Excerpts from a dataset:
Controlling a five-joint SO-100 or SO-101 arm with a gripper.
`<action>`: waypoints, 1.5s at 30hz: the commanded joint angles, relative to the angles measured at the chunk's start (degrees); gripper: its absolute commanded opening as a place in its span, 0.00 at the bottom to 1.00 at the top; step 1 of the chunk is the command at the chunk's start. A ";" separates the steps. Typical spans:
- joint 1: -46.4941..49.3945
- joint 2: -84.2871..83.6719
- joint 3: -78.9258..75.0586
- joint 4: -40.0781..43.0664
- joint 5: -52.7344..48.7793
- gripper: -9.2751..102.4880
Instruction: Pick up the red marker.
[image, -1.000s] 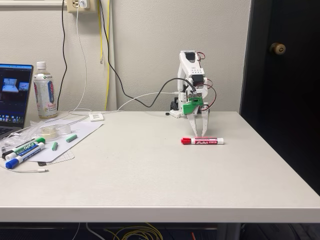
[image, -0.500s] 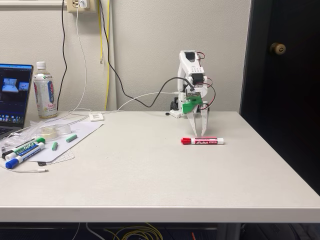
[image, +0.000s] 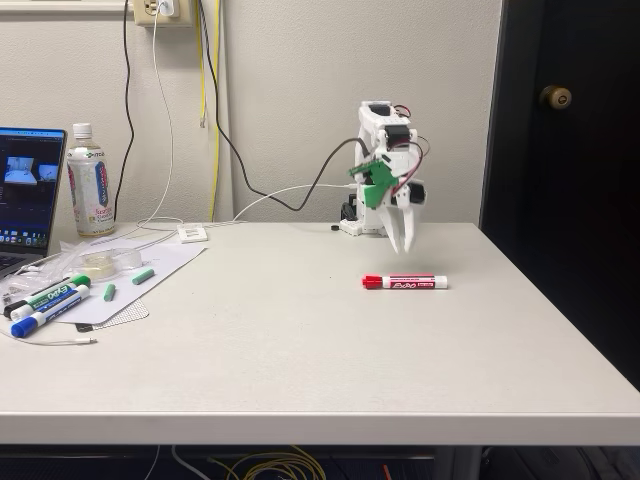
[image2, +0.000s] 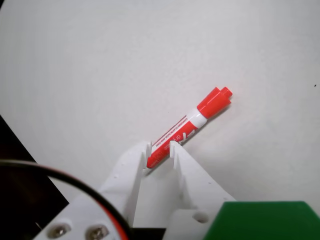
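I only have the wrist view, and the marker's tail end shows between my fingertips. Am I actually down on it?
Observer: No. In the fixed view the gripper hangs in the air above the red marker, which lies flat on the table, untouched.
Operator: Am I at least lined up over it?
Observer: In that view the fingertips point down above the barrel, but I cannot judge their depth toward the wall.
Operator: Are there any other markers I might confuse it with?
Observer: There are none close by. A green-capped marker and a blue-capped marker lie far off at the left side of the fixed view.
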 joint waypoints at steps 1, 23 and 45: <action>-0.62 -5.19 -11.51 6.50 3.43 0.15; 2.02 -4.66 -11.95 10.81 11.25 0.08; 1.76 -12.66 -11.95 7.65 14.77 0.27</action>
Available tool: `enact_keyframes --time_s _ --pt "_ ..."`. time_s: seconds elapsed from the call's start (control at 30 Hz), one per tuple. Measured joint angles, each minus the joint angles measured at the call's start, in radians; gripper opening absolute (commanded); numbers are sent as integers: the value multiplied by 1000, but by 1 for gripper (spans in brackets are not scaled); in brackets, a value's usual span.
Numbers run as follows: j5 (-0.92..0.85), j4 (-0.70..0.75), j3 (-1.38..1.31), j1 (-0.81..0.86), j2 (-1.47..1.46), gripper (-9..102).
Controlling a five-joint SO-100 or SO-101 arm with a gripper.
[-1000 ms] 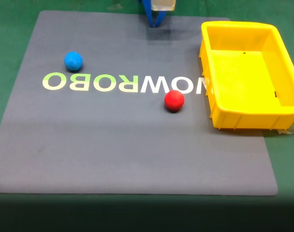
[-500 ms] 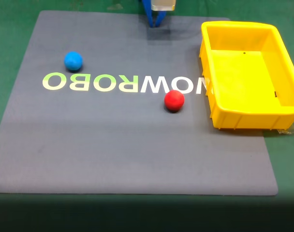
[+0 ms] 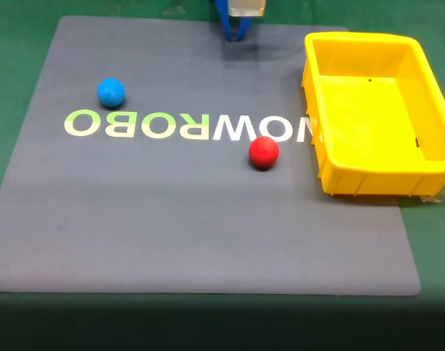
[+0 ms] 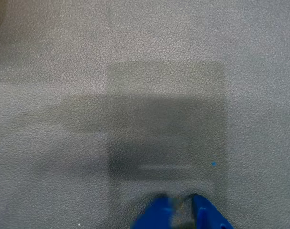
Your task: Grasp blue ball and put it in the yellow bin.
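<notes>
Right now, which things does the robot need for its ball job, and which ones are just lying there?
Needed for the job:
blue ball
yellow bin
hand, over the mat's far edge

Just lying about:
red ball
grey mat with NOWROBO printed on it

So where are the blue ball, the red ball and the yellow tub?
blue ball (image 3: 111,92), fixed view, centre of the ball.
red ball (image 3: 264,151), fixed view, centre of the ball.
yellow tub (image 3: 376,181), fixed view, its near outer wall.
</notes>
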Motion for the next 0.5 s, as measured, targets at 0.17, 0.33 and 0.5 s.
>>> enact_keyframes --time_s 0.17,0.33,0.5 --pt "-103 -35 -46 146 0 26" --pt "-230 -112 -143 314 -61 27" --pt "-259 -218 -314 431 -296 27"
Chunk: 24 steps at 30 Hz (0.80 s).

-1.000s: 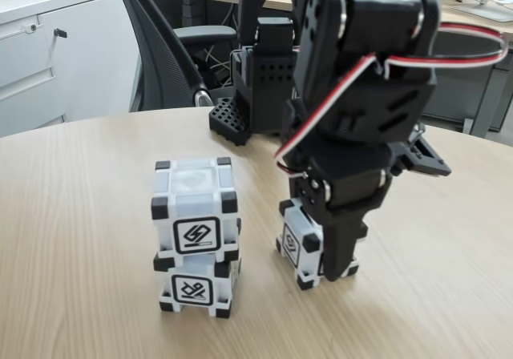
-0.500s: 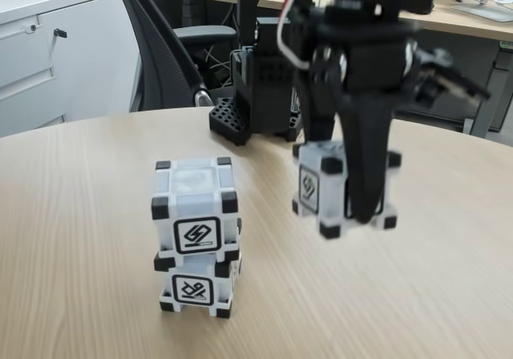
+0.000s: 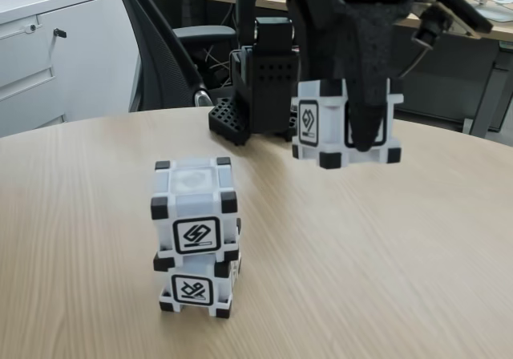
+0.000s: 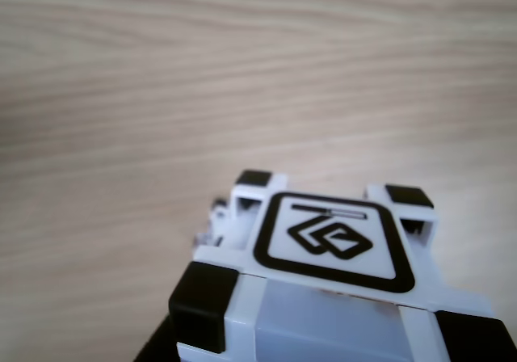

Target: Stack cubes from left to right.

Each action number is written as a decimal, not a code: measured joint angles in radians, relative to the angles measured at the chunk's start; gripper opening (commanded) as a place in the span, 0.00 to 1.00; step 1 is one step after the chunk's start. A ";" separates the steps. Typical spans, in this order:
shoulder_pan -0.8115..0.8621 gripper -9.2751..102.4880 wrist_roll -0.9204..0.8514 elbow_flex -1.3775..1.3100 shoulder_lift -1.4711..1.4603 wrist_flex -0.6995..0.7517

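Carrying third cube (image 3: 321, 127) clamped in gripper (image 3: 365, 139), aloft at two o'clock from two-cube stack (image 3: 195, 235) on table (image 3: 80, 215) | rigid, light-looking, smooth plastic | grip flat opposite faces, mid-height.

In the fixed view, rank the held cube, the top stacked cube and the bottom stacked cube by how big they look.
1. Held cube, in the tool, and top stacked cube: they look about alike, so no ranking.
2. Bottom stacked cube: looks smallest, since the top one hides part of it.
All three seem the same kind; camera nearness makes the differences unsure.
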 measured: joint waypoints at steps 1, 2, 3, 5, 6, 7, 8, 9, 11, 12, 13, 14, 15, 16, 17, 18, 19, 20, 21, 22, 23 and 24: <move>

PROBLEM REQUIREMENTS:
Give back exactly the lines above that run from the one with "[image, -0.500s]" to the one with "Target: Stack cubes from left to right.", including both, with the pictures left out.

SOLUTION FOR THIS PROBLEM:
[image, -0.500s] 
[image, +0.000s] 
[image2, +0.000s] 
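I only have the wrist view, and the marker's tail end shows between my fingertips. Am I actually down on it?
Observer: No. In the fixed view the gripper hangs in the air above the red marker, which lies flat on the table, untouched.
Operator: Am I at least lined up over it?
Observer: In that view the fingertips point down above the barrel, but I cannot judge their depth toward the wall.
Operator: Are there any other markers I might confuse it with?
Observer: There are none close by. A green-capped marker and a blue-capped marker lie far off at the left side of the fixed view.
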 joint waypoints at steps 1, 23 and 45: <action>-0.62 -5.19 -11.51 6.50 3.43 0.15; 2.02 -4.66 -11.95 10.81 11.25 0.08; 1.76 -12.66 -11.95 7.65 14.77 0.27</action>
Available tool: `enact_keyframes --time_s _ --pt "_ ..."`. time_s: seconds elapsed from the call's start (control at 30 Hz), one per tuple. Measured joint angles, each minus the joint angles measured at the call's start, in radians; gripper opening absolute (commanded); numbers are sent as integers: the value multiplied by 1000, but by 1 for gripper (spans in brackets are not scaled); in brackets, a value's usual span.
Numbers run as follows: j5 (-0.92..0.85), j4 (-0.70..0.75), j3 (-1.38..1.31), j1 (-0.81..0.86), j2 (-1.47..1.46), gripper (-9..102).
Controlling a five-joint SO-100 or SO-101 arm with a gripper.
[-1000 ms] 
[-500 ms] 
[+0 ms] 
[+0 ms] 
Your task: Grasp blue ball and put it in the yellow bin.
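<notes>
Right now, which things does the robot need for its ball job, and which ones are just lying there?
Needed for the job:
blue ball
yellow bin
hand, over the mat's far edge

Just lying about:
red ball
grey mat with NOWROBO printed on it

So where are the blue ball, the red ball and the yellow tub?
blue ball (image 3: 111,92), fixed view, centre of the ball.
red ball (image 3: 264,151), fixed view, centre of the ball.
yellow tub (image 3: 376,181), fixed view, its near outer wall.
</notes>
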Motion for the next 0.5 s, as measured, targets at 0.17, 0.33 and 0.5 s.
>>> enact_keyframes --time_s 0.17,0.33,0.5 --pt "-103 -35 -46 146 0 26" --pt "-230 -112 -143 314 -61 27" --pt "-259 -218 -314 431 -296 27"
Chunk: 24 steps at 30 Hz (0.80 s).

-1.000s: 
-0.500s: 
+0.000s: 
+0.000s: 

Target: Stack cubes from left to right.

No further work remains in this exercise.